Содержание дневника поражает буквально с первых слов: «Многие умерли, смерть приблизилась к нам, как только могла близко. Что нам думать о ней, когда она думает о нас так усердно. <…> А война идет, выворачивая мир наизнанку. Мне неинтересна война; война – скучная вещь, и все же она идет и так же, как мир, выворачивает меня наизнанку. Так что временами я весь дрожу от волнения, от любопытства, от страха быть убитым». Пунину не верилось, что блокада возможна, он допускал, что фашисты захватят город, он даже почти был в этом уверен. Но с каждой последующей записью уверенность сменяется неопределенностью… Город еще держится, но жить становится все тяжелее, и мысли о смерти и бессмертии посещают его все чаще: «Но, может быть, голод страшнее. Уже многие падают на улицах и умирают. Гибнут главным образом те, у которых есть старики и дети. Хорошо быть одному в такое время. Один уж как-нибудь». Однако Пунин оставался в блокадном Ленинграде не один, ибо с ним были дочь и внучка – самые близкие и родные ему люди – и думать ему приходилось не только о себе, но, прежде всего, о них. Очень сильно в лаконичных, необычайно емких словах пунинского дневника к концу 1941 г. стала чувствоваться неизбежность происходящего и терпеливое ожидание гибели: «…Никто не говорит ничего особенного… Просто терпят и, вероятно, думают, как я: может быть, еще не я на очереди».
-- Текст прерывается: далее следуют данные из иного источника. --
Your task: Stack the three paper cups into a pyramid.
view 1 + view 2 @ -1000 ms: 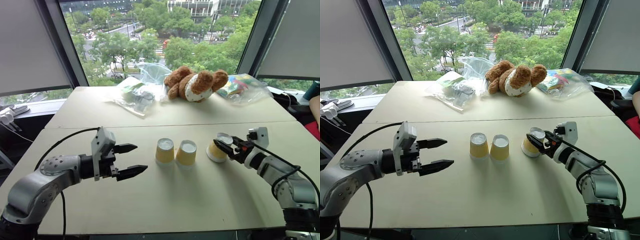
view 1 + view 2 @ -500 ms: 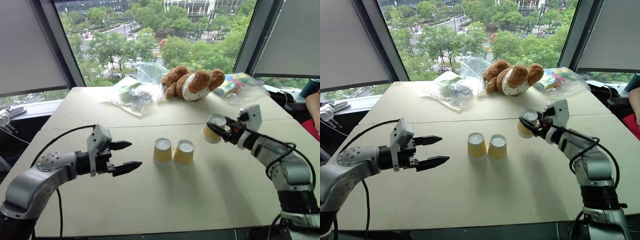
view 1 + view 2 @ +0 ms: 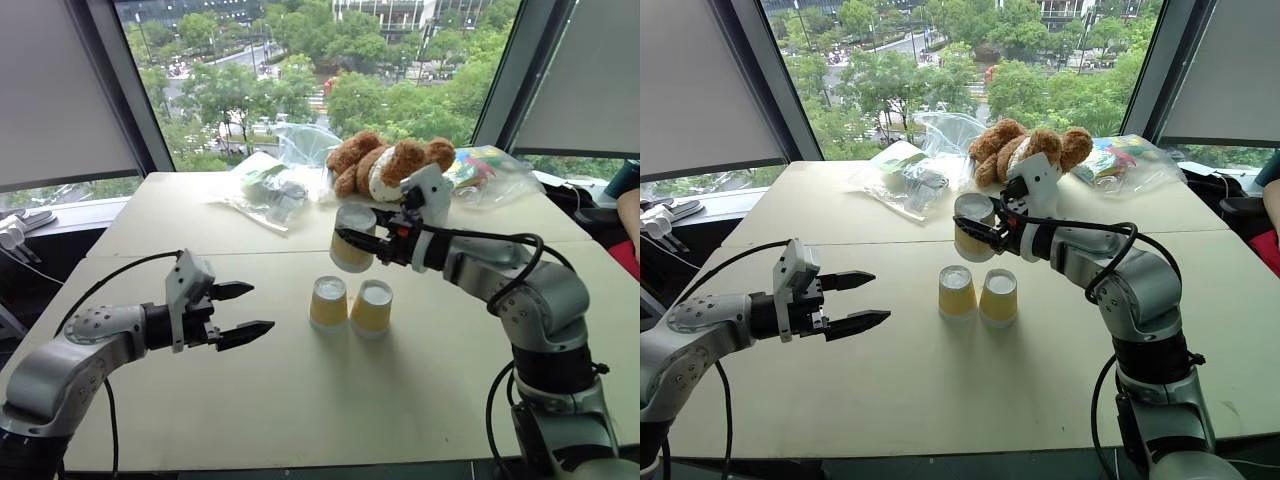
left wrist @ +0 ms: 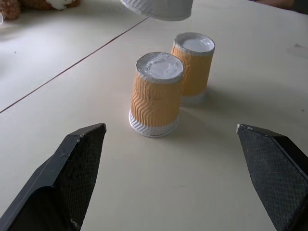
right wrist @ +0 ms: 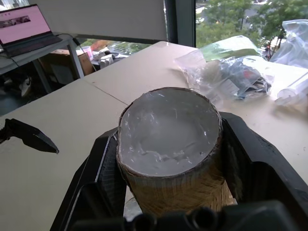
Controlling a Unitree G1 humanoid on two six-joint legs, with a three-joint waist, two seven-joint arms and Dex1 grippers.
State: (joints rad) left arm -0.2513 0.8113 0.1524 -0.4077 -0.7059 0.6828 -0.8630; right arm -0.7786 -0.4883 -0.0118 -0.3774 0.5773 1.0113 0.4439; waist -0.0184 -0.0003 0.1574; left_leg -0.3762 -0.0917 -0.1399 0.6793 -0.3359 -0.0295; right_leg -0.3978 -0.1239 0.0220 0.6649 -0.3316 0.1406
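Pale table (image 3: 300, 400) by a window. Item: right gripper (image 3: 362, 240), clamped on the third cup (image 3: 352, 238), held inverted in the air. Below it, two inverted cups (image 3: 350, 305) standing side by side. Left gripper (image 3: 240, 310), fingers apart, nearby. We judge the next step: centre the third cup over the pair's gap and lower it.

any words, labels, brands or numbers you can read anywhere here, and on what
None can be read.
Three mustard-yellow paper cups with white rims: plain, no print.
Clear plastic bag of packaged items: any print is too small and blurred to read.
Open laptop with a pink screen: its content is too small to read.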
19 февраля 1942 г. семье Пунина удалось эвакуироваться из Ленинграда в Самарканд…
* * *
Место проведения спектакля было выбрано заведомо непривычное – котельная исторического факультета. По мнению организаторов мероприятия, антураж «зрительного зала» не только дал возможность ощутить себя в дискомфорте военной поры, но и почувствовать происходящее с наибольшей яркостью и остротой, как бы изнутри события.
Композиционно спектакль построен на аудио-визуальном восприятии при минимальном движении исполнителей: только голос, звук музыки и так любимое Пуниным изобразительное искусство, живое, которое он знал и понимал, и исковерканное этой войной. …Полумрак котельной (обстановка обычного бомбоубежища, совсем незнакомая молодым), освещаемой лишь светом настольной лампы, почти гнетущая тишина зала и дневник Пунина, искренне переживаемый и звучащий в исполнении Андрея Казакова (биолого-почвенный факультет).
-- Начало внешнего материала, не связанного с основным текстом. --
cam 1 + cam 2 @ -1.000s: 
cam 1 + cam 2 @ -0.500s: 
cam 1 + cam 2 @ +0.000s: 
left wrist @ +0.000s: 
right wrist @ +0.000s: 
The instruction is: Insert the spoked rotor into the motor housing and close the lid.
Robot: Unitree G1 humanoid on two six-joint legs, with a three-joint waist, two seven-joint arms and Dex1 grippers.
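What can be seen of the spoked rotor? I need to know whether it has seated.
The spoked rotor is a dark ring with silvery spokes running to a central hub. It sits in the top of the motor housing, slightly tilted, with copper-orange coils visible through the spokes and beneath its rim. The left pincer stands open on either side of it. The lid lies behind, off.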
Страницы текста дневника, созданного в очень непростое блокадное время, разделялись музыкальными и поэтическими вставками. Звучали стихи И.Бродского, Ю.Терапиано, М.Цветаевой, А.Ахматовой, В.Набокова в исполнении студенток исторического факультета Марины Влазневой, Евгении Львовой, Зинаиды Кузнецовой, Галины Морозовой и отрывки из музыкальных произведений Ф.Крейслера, А.Вертинского, В.Тредьякова, Э.Пиаф, Д.Шостаковича, А.Пярта, А.Дворжака. А на экране, сделанном из большого куска белой материи и подвешенном на старую свисающую трубу, зрители видели произведения художников и фотографов блокадного Ленинграда, фотографии изуродованных взрывами архитектурных ансамблей Ленинграда и окрестностей и, конечно же, портреты семьи Н.Н.Пунина.
Но главное – это дневник – «голос» Пунина, чудом дошедший до наших дней и, наконец, звучащий и услышанный. «Как мы все погибли, поймут ли это когда-нибудь?» – спрашивал Пунин.
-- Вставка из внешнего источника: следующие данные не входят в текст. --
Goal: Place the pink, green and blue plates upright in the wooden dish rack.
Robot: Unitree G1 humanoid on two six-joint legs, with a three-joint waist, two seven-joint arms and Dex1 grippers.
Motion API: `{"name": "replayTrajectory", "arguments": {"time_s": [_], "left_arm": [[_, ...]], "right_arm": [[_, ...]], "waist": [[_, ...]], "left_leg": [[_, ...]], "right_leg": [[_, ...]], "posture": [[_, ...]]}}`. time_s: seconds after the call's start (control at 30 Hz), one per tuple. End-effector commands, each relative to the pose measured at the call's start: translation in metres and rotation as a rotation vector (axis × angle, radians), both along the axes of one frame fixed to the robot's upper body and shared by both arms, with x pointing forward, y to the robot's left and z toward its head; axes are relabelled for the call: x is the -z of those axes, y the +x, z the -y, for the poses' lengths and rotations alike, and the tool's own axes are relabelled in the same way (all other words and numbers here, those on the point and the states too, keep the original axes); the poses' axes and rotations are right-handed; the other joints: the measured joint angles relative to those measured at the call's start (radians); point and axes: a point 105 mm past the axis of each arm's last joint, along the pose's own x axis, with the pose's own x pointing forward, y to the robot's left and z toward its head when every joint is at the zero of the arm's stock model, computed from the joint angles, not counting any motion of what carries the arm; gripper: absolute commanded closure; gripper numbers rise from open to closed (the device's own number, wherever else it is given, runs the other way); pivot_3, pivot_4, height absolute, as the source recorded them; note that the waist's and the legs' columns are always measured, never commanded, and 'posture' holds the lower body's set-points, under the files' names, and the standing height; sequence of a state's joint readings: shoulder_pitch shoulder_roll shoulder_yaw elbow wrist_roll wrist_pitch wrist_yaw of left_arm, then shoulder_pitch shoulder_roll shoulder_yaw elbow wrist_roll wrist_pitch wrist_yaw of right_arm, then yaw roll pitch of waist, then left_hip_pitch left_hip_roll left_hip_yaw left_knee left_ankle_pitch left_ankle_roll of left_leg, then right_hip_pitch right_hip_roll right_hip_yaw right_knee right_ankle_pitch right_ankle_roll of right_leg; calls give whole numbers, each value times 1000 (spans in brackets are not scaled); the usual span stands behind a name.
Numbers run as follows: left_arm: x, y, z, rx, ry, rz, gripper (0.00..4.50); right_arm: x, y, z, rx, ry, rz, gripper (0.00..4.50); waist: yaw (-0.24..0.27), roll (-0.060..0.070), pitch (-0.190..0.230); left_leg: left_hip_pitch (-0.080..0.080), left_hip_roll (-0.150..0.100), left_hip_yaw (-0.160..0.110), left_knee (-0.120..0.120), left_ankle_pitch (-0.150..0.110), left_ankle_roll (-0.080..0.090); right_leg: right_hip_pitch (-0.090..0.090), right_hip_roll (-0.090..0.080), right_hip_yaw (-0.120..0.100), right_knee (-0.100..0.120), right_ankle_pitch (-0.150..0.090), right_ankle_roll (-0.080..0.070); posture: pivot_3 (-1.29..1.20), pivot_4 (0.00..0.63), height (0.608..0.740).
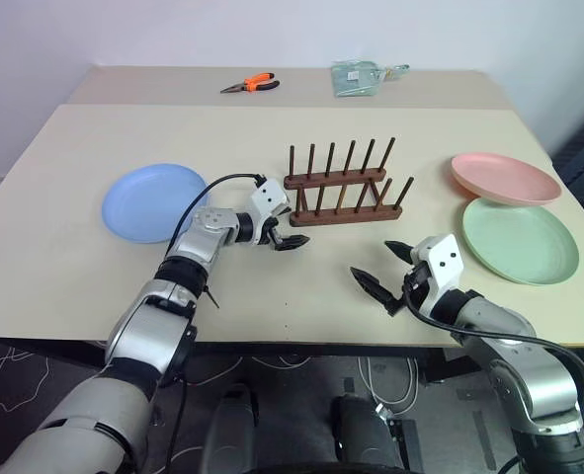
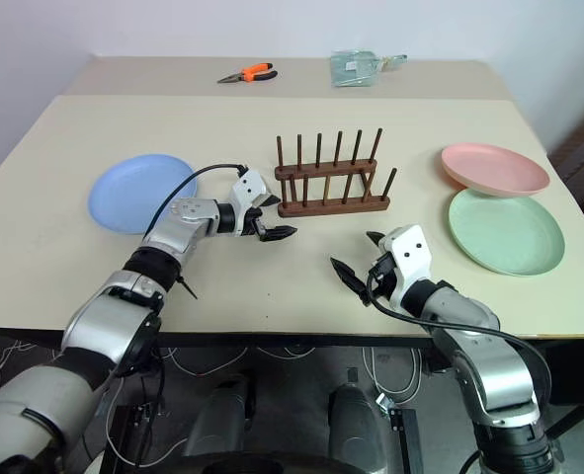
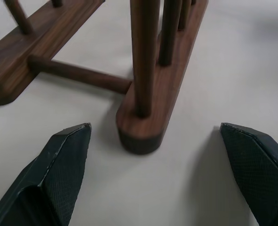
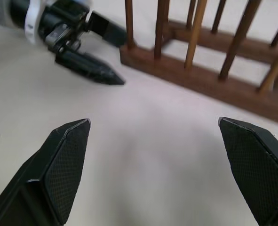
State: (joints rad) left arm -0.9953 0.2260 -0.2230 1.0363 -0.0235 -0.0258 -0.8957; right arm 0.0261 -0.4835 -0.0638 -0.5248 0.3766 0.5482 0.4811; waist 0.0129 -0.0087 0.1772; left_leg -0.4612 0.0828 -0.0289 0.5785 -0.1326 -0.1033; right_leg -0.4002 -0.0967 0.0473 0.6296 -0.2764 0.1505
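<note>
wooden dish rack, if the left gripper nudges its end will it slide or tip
The wooden dish rack probably slides: its two base rails lie flat on the smooth table. It looks light and holds no plates. A push high on a peg might rock it.

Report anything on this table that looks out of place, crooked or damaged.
Nothing looks damaged or spilled. The wooden dish rack stands level with no plates in it. The pink plate overlaps the green plate at its rim; the blue plate lies flat. Orange-handled pliers and a clear packet at the far edge are unrelated to the dishes.
</note>
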Motion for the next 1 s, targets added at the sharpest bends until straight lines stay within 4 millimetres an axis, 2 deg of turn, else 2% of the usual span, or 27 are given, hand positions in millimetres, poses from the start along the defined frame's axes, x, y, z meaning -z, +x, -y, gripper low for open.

Хочется верить, что поймут…
* * *
Спектакль сыгран, выключена лампа на столе у главного героя, переполненный зал несколько подавлен и… растерян. Возможно, никто не ожидал услышать и пережить такой «визуально-звуковой шок». Понадобится время, чтобы обдумать увиденное и услышанное, «прокрутить» его в памяти и сделать какой-то для себя вывод. Но нужны ли такие спектакли современной публике, студенчеству? Безусловно! Иначе за давностью лет за строками когда-то написанных монографий, за портретами, висящими на стене вдоль университетского коридора, за бойцами, «поднятыми» поисковым отрядом «Ингрия», и так далее можно не разглядеть ни человеческую душу, ни самого человека, ни уж тем более его судьбу.
…Как мы все погибли, поймут ли это когда-нибудь?